There’s no denying that digital marketing is at its peak — the problem is, many of the platforms we use have plateaued. As we strive to find innovation in branding, it may be time to look past what’s already been established to make something new of our own.
As consumers become savvy to how brands operate, they’ve kept a tighter hold on their trust and loyalty. “Because consumers can easily search the web for product information and pricing, brands trying to sell themselves on those qualities won’t stand out,” says Marco Scognamiglio, global CEO of RAPP. “Instead, emotion and affinity are what drives today’s consumers. For brands and marketers, using new technology to create better individual experiences that create emotional attachment and drive consumer engagement is paramount.”
Scognamiglio’s comments are borne out by recent studies. In its 2017 “Consumer Content Report: Influence in the Digital Age,” content platform vendor Stackla found that 90 percent of Millennials consider authenticity the driving force behind their support for a brand, and 30 percent have unfollowed a brand online because they felt the brand was no longer genuine.
Thankfully, some savvy companies are finding a way to make authentic brand connections using a multiplatform approach — a tactic 72 percent of audience members say they would prefer. Here are four different technologies that are gaining traction as valuable marketing platforms in 2018:
Branded Mobile Apps
While CIOs and CTOs may be clamoring for their companies to start developing mobile apps for their businesses, the potential gains extend far beyond the screen. Mobile app downloads reached nearly 200 billion in 2017, and that number is only estimated to climb as the years go on. The average consumer spends five hours a day on his or her phone and uses an average of nine apps, making a mobile platform an ideal way to reach your audience.
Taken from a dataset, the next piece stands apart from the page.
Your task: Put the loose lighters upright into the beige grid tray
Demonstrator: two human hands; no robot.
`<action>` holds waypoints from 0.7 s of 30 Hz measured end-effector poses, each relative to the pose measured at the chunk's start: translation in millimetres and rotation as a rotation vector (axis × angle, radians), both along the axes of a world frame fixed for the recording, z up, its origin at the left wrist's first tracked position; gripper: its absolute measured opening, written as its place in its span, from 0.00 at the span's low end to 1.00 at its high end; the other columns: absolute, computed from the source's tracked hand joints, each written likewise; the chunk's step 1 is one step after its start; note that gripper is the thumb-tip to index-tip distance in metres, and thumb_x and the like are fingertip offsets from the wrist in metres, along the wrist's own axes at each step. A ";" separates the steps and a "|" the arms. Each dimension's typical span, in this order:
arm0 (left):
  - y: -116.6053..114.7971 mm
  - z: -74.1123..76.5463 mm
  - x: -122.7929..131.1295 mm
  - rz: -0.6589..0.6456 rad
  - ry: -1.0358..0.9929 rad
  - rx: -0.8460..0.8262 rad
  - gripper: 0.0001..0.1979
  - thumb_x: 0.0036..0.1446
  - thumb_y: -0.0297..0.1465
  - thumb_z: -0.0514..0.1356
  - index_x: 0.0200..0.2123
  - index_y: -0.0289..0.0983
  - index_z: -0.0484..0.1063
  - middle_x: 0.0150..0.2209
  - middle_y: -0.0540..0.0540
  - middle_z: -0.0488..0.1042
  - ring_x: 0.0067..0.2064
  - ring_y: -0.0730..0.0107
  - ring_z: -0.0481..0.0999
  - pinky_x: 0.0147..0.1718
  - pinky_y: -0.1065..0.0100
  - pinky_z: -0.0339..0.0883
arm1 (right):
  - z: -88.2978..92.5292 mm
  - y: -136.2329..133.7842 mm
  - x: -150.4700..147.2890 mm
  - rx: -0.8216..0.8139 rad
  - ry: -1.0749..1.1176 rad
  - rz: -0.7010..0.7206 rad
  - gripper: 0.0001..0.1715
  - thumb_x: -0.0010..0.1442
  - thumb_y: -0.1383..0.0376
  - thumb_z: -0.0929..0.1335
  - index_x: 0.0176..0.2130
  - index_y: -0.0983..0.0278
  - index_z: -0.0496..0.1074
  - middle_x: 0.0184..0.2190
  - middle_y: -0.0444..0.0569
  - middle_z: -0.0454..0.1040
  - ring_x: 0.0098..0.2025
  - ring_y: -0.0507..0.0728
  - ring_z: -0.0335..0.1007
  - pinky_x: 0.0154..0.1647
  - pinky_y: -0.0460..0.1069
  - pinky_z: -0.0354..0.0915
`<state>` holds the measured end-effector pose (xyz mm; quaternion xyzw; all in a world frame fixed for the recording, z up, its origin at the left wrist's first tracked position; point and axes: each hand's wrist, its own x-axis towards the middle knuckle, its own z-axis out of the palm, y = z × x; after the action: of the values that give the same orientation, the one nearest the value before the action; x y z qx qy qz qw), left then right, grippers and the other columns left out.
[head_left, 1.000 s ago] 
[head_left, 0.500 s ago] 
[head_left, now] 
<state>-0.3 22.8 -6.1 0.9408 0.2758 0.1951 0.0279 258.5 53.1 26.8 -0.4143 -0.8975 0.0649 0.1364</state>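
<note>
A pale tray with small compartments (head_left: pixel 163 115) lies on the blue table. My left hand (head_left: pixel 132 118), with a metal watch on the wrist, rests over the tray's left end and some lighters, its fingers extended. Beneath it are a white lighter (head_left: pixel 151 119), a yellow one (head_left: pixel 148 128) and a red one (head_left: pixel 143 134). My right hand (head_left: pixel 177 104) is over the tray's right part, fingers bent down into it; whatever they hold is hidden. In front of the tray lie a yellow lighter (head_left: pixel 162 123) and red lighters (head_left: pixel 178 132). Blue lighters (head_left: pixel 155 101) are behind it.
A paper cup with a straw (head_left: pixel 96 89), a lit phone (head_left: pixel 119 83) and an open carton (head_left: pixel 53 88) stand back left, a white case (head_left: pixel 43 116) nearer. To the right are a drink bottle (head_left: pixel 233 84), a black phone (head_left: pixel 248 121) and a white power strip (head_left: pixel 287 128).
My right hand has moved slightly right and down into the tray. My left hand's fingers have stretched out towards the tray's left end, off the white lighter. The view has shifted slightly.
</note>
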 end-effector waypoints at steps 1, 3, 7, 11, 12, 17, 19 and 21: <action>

Teaming with a skilled app development company that knows what it’s doing can help you break through to the masses. “The huge rewards to be had in mobile development have drawn hordes of potential startup success stories to the market, but only a select few break through to achieve financial success,” explains Marc Fischer, CEO and co-founder of Dogtown Media. “Partnering with a dedicated mobile app development company and planning your app for marketability from day one makes the difference between the success and failure.”
It may seem like something out of “Futurama,” but for those looking to reach luxury consumers, an entirely new marketing avenue is driving by. Between Waymo’s and Tesla’s self-driving cars and Uber’s recent deal with Volvo to acquire 24,000 autonomous SUVs, there is soon to be an entire audience of drivers who don’t need to focus on the road.
According to Thomas Bloch, formerly of media agency PHD, these conversations have already begun. “In the near future, autonomous cars will process staggering amounts of data: current and past destinations, speed of travel, demographics and biometrics of the riders, present and future weather, traffic conditions, and nearby landmarks and commercial locations — all of which marketers could access to achieve an unprecedented level of precision in consumer messaging.”
As we switch from man to machine, chatbots have become a fantastic new way to engage your audience with your brand. Think of the bots as Apple’s Siri but personalized for your business. And as new as the technology may be, this marketing method is already a proven success.
Brands like ASOS and National Geographic tested the waters with bots of their own for a limited time, and both were well received, due mostly to the bots’ sense of humor. Other companies, such as Whole Foods and Starbucks, have taken a more permanent approach but are moving forward slowly. As of right now, Starbucks’s bot will only help you order coffee — it can’t deliver it to you — but to be fair, your order can be as complicated as you’d like.
VR has seriously grown in popularity over the past few years, if the online buzz is any indication. While full saturation may still be far away, forward-thinking marketers are considering advertising options for VR platforms now.
“Virtual reality is becoming increasingly commonplace as a marketing tool for brands big and small,” says Ashley Murphy of Stribling & Associates. “The challenge is using VR in a way that makes sense for your overall brand messaging and target audience. VR marketing is still emerging, so it’s a great time to explore your options and get ahead of the curve.”
In the end, when refreshing your branding strategy, be sure to deliver value first. Consumers know when they are being sold to, so creating an authentic feeling with any marketing tool you use is the key to gaining a lasting result.